+++ Data shown

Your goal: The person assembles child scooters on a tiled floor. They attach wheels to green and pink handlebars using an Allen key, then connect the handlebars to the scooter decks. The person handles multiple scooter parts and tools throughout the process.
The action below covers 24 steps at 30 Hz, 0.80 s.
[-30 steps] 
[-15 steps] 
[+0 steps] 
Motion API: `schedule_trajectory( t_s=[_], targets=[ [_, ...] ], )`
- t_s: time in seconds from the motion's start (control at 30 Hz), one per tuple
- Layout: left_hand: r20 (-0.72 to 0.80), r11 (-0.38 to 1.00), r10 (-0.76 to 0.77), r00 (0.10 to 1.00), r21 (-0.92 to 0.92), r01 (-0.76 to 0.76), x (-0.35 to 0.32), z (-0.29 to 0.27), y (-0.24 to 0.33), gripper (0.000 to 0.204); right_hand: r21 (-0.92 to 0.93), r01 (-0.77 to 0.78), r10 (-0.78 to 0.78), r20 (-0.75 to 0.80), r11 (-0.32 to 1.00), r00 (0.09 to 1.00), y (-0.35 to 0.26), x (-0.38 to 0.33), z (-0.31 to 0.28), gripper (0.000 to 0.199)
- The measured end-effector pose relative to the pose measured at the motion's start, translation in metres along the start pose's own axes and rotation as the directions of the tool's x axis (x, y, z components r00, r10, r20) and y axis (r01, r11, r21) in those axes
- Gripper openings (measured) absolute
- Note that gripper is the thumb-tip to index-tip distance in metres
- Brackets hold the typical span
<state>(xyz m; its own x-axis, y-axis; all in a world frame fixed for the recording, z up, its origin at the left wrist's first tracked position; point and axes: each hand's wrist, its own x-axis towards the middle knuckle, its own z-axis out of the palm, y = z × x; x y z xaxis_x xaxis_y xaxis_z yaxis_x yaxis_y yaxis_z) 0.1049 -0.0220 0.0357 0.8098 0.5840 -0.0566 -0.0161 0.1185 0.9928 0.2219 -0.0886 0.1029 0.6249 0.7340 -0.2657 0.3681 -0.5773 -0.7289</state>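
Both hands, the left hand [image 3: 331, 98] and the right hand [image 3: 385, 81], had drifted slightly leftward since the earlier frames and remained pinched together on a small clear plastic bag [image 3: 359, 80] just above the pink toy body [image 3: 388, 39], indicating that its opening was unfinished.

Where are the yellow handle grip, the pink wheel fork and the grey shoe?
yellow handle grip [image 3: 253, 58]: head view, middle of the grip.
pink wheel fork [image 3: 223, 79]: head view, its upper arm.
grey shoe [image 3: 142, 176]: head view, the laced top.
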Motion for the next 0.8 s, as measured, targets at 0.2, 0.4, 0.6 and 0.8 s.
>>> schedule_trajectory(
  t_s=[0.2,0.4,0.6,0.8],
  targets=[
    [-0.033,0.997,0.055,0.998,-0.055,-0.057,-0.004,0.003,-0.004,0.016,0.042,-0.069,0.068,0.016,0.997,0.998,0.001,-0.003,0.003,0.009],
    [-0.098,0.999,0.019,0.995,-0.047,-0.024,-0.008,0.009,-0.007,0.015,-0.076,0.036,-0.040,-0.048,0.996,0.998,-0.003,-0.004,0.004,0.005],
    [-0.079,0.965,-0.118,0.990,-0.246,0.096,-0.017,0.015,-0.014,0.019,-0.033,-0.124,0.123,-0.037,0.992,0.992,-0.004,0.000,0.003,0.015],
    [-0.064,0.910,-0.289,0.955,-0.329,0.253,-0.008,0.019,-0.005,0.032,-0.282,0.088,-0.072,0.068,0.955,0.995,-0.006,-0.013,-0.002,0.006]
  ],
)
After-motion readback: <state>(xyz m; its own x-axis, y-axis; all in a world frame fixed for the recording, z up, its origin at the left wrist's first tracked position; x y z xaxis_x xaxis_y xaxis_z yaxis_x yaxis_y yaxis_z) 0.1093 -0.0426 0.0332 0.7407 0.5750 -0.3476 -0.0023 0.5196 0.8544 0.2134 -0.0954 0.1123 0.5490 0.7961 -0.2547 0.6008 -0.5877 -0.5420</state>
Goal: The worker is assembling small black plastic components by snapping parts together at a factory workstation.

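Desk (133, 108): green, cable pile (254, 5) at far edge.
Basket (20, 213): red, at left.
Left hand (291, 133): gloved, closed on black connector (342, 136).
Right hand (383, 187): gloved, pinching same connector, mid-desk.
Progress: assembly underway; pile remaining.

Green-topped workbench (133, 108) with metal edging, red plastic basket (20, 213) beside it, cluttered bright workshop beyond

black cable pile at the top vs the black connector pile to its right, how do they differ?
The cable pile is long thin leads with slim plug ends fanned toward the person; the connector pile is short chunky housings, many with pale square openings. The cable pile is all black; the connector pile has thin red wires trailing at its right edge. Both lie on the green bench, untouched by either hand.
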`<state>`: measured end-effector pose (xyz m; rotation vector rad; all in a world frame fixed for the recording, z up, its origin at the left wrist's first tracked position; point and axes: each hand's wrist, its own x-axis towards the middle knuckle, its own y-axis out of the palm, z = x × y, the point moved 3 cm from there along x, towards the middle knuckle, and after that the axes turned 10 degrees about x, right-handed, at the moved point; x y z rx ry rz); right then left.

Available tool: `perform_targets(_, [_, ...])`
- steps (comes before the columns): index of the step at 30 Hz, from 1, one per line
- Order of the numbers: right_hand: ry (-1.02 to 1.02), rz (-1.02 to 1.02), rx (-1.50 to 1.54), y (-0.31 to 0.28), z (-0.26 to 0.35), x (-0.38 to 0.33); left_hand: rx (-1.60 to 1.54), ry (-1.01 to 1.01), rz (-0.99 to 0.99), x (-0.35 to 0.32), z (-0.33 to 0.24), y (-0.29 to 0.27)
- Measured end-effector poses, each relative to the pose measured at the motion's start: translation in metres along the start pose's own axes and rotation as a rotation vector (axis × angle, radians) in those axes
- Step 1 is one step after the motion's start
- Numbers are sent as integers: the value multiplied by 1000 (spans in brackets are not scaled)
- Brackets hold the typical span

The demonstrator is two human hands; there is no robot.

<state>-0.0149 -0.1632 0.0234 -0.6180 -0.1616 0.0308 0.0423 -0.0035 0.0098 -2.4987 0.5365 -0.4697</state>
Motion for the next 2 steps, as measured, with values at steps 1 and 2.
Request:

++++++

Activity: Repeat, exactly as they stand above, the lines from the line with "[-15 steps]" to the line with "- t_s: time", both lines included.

Answer below:
[-15 steps] 
[+0 steps] 
Motion API: `schedule_trajectory( t_s=[_], targets=[ [_, ...] ], )`
- t_s: time in seconds from the motion's start (control at 30 Hz), one per tuple

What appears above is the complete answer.